AIM OF THE TASK: Return, in their exact form, the lines that lie between the start of the data below and the line containing "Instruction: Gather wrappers", with both ends included.

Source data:
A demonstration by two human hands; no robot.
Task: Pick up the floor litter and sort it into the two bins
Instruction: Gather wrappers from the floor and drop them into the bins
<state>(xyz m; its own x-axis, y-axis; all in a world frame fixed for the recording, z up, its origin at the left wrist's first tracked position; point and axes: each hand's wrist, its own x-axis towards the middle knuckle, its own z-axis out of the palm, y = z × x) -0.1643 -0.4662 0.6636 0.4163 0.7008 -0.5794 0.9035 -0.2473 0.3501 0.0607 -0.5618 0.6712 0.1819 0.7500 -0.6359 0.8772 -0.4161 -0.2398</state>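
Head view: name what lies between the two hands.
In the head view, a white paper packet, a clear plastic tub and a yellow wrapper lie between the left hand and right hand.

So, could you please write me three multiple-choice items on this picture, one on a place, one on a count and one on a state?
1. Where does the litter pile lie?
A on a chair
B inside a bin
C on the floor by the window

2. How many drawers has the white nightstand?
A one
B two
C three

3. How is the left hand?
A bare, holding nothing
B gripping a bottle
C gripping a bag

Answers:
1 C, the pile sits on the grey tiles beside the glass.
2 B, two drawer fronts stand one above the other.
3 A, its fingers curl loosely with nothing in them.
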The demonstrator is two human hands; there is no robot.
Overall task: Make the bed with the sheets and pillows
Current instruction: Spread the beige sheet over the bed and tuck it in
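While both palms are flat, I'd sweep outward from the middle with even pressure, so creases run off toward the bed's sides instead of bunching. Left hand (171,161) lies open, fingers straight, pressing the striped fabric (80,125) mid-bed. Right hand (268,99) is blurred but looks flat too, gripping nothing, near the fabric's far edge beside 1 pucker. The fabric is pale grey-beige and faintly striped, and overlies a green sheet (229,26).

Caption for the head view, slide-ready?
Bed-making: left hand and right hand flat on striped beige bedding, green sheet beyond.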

WRITTEN SOLUTION:
A demonstration by two human hands; no robot.
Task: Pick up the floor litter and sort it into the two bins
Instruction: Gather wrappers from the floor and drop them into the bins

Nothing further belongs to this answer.